- Khoksi Location in Nepal
- Coordinates: 26°37′22″N 86°21′30″E﻿ / ﻿26.6226426°N 86.3582424°E
- Country: Nepal
- Province: Province No. 2
- District: Siraha District

Government
- • Ward Commissioner: Bijay Kumar Mahato
- Time zone: UTC+5:45 (Nepal Time)
- Area code: +977 - 033

= Khoksi =

Khoksi (:खोक्सी) is a village within the Bariyarpatti Rural municipality of the Siraha District in Province No. 2 of south-eastern Nepal. It is neighboured by Jankinagar to the east, Sripur from the north, Bariyarpatti to the west and Gargamma to the south. At the time of the 1991 Nepal census it had a population of 2166 people living in 391 individual households. Previously it was under the Village development committee of Jankinagar in the 1991 Nepal census. Now it is part of the Bariyarpatti Rural Municipality.
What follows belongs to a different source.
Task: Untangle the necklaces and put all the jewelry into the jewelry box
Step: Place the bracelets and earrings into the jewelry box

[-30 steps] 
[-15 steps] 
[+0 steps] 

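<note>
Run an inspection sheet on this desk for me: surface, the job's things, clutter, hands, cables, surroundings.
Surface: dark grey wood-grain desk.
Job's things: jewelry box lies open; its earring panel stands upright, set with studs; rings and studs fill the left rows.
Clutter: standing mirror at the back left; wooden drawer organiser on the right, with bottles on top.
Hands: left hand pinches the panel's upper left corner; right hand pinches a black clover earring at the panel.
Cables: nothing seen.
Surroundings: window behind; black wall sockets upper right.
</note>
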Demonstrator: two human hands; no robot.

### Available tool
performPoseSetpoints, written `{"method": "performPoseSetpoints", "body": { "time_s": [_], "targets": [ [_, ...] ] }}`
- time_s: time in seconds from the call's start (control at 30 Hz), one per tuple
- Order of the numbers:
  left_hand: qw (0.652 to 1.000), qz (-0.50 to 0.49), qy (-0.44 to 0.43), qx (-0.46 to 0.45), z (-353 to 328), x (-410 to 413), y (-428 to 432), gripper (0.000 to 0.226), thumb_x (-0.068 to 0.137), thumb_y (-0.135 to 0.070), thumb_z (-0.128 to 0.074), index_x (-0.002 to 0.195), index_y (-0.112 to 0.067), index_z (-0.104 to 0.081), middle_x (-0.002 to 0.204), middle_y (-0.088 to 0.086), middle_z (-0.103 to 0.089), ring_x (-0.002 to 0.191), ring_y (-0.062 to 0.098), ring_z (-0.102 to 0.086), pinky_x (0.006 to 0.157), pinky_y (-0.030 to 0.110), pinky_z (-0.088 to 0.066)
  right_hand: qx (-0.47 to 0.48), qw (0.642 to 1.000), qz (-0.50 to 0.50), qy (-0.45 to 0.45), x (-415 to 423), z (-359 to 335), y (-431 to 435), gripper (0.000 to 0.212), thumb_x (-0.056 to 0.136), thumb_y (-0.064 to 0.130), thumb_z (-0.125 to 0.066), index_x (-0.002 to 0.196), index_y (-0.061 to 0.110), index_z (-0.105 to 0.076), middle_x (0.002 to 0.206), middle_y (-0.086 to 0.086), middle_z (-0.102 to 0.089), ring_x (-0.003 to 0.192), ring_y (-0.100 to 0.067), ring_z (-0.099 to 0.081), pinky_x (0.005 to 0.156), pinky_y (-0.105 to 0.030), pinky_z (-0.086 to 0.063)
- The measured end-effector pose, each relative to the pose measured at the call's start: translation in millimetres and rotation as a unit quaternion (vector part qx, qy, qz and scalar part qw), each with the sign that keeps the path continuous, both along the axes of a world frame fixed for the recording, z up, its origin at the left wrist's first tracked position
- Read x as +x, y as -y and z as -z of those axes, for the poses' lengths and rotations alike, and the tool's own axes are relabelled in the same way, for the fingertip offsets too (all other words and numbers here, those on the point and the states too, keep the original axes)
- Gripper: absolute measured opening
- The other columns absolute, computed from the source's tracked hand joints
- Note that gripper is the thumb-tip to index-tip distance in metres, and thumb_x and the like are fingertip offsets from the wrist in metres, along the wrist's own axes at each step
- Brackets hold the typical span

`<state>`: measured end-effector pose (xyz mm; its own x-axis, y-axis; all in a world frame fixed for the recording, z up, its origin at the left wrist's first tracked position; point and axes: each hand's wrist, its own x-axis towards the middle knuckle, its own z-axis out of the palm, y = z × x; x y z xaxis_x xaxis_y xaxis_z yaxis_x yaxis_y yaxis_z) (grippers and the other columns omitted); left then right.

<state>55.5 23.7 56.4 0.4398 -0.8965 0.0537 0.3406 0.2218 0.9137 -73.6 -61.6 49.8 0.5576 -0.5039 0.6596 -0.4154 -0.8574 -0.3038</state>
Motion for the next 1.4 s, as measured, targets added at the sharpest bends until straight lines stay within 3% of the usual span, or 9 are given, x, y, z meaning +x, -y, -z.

It is divided into four areas (Tolas): Purab Tola (East Area) or (Chouk), Musalman Tola (Muslim Area), Koriyani (West Area), and Baniya Tola (Middle Area). It is a Hindu Muslim and Christian-dominated village. The ward commissioner of Bariyarpatti Rural Municipality from Ward No 2 is Bijay Kumar Mahato who took office from 25 September 2017.